Most foods come wrapped in plastic packaging, creating a lot of waste and sometimes food spoilage. That’s why research leader Peggy Tomasula and colleagues at the U.S. Department of Agriculture, Washington, D.C., are developing an environmentally friendly film made of milk protein casein.

These casein-based films are said to be up to 500 times better than plastics at keeping oxygen away from food. And, because they are derived from milk, they are biodegradable, sustainable and edible. The milk-based packaging also features smaller pores, thus creating a tighter network that keeps oxygen out.

“The protein-based films are powerful oxygen blockers that help prevent food spoilage. When used in packaging, they could prevent food waste during distribution along the food chain,” she adds.

Although the researchers’ first attempt using pure casein resulted in a strong and effective oxygen blocker, it was relatively hard to handle and would dissolve in water too quickly. They made some improvements by incorporating citrus pectin into the blend to make the packaging even stronger, as well as more resistant to humidity and high temperatures.

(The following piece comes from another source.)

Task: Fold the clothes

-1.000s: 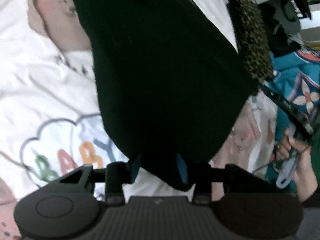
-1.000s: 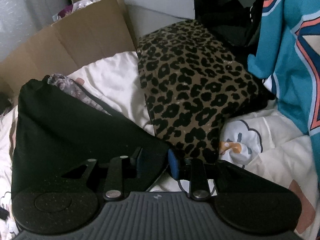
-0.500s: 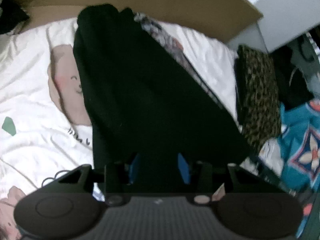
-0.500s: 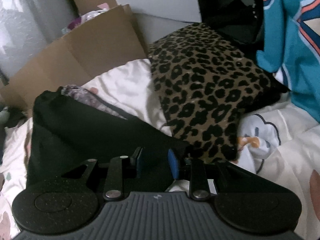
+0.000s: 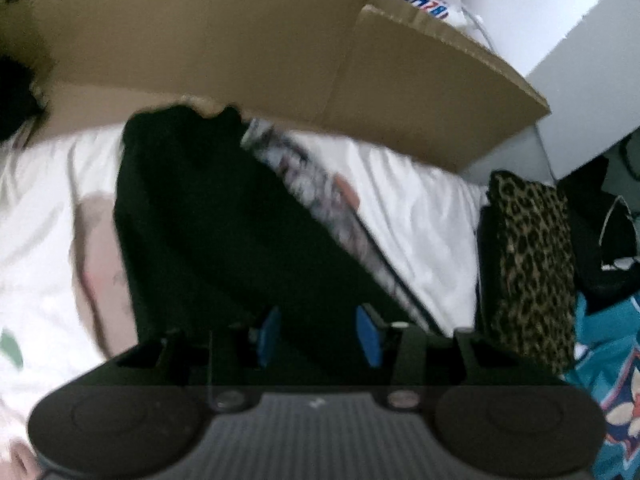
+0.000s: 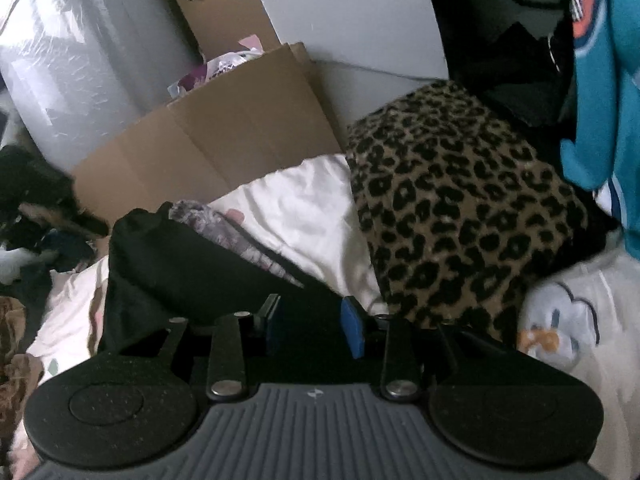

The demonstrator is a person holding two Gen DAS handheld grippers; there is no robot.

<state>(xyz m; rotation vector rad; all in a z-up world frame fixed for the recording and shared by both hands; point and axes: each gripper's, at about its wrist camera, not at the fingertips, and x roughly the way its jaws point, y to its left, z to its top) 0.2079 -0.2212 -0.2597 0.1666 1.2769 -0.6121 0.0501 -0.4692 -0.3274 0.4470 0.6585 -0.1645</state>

After a few additional improvements, this casein-based packaging looks similar to store-bought plastic wrap, but it is less stretchy and is better at blocking oxygen.

“The coatings applications for this product are endless,” says Laetitia Bonnaillie, co-leader of the study. “We are currently testing applications such as single-serve, edible food wrappers. For instance, individually wrapped cheese sticks use a large proportion of plastic — we would like to fix that.”

Because single-serve pouches would need to stay sanitary, they would have to be encased in a larger plastic or cardboard container for sale on store shelves to prevent from getting wet or dirty.

In addition to being used as plastic pouches and wraps, this casein coating could be sprayed onto food or to line pizza or other food boxes to keep grease from staining the packaging.

This research was presented at a meeting of the American Chemical Society, Washington, D.C.